*** Information supplied

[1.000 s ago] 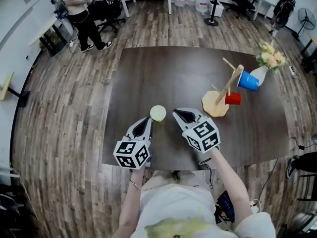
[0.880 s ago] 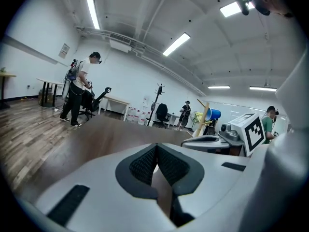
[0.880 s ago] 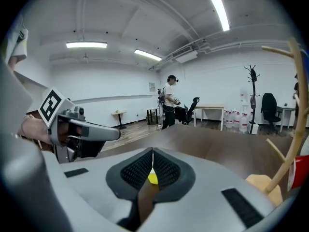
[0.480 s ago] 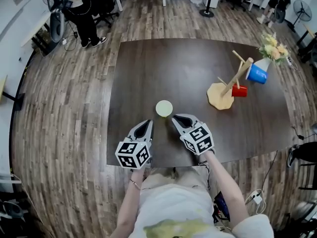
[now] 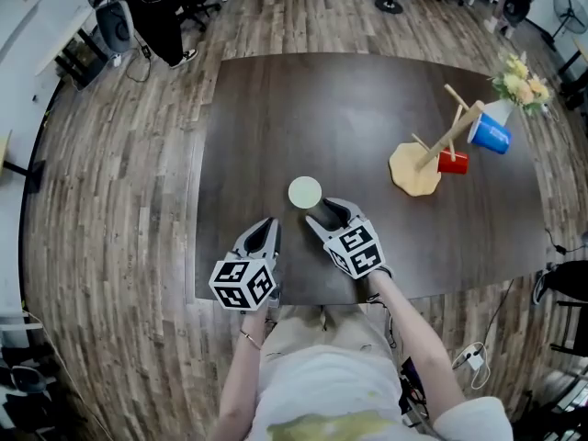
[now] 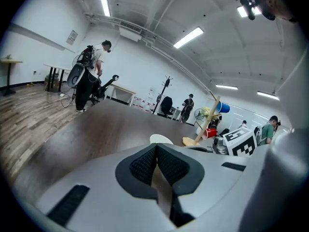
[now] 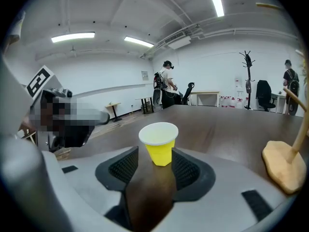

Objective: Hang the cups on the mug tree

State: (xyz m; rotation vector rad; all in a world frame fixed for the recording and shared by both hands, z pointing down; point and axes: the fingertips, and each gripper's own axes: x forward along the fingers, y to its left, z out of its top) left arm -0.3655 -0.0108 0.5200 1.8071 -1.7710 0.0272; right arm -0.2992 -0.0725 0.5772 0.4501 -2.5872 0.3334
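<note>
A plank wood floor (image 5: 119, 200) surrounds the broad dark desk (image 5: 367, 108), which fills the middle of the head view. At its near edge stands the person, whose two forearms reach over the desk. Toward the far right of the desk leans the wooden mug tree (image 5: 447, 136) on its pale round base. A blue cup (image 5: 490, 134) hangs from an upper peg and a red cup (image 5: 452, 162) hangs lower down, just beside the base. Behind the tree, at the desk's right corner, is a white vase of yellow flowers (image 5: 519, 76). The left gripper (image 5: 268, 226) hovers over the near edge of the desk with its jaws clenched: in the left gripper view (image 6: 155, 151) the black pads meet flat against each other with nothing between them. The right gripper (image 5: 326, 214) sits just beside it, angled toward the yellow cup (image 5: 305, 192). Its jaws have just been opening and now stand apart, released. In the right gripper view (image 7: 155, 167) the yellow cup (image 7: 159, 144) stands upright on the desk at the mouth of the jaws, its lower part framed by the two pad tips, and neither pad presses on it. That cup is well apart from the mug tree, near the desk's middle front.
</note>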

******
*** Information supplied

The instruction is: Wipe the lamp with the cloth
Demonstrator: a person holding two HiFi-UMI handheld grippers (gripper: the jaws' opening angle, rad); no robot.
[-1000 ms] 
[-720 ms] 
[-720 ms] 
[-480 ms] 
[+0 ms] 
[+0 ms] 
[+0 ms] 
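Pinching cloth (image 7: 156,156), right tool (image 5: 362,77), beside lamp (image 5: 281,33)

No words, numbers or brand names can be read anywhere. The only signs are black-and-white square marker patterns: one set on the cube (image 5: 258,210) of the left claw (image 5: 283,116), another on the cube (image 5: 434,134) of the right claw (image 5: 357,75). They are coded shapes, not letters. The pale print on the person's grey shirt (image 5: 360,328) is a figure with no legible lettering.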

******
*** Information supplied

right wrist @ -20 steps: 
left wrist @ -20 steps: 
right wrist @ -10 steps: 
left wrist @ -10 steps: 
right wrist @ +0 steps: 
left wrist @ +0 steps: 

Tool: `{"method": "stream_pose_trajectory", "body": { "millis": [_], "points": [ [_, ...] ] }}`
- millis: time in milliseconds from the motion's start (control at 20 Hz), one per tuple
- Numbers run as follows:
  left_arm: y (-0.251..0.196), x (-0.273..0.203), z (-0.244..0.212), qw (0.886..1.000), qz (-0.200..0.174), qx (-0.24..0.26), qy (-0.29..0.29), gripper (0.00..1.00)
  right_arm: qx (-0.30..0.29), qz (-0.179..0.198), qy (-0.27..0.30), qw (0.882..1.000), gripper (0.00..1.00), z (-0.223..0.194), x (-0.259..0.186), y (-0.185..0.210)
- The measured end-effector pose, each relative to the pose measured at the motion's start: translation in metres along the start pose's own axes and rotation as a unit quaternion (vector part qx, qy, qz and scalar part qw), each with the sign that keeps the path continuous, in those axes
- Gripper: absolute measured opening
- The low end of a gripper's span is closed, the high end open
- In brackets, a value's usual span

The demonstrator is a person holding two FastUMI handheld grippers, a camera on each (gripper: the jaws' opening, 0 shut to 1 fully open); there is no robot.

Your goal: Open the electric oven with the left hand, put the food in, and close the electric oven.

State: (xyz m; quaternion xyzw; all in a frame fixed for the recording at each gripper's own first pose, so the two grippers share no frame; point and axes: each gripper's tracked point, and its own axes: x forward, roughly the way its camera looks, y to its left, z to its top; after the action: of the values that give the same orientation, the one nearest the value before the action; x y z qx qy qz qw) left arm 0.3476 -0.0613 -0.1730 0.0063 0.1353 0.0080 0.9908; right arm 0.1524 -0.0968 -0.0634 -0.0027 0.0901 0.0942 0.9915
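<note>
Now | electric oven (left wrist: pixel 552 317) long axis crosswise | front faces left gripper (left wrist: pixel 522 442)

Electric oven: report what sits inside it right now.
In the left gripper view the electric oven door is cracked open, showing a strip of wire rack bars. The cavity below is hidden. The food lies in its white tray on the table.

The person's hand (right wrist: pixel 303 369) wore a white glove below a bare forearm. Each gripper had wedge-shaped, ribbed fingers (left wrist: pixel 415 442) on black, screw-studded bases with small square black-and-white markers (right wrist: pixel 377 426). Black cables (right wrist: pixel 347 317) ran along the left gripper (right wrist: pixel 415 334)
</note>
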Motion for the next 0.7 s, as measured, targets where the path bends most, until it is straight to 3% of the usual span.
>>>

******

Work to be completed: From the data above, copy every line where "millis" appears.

Solution to this problem:
Tool: `{"method": "stream_pose_trajectory", "body": { "millis": [_], "points": [ [_, ...] ] }}`
- millis: time in milliseconds from the motion's start (control at 20 Hz), one per tuple

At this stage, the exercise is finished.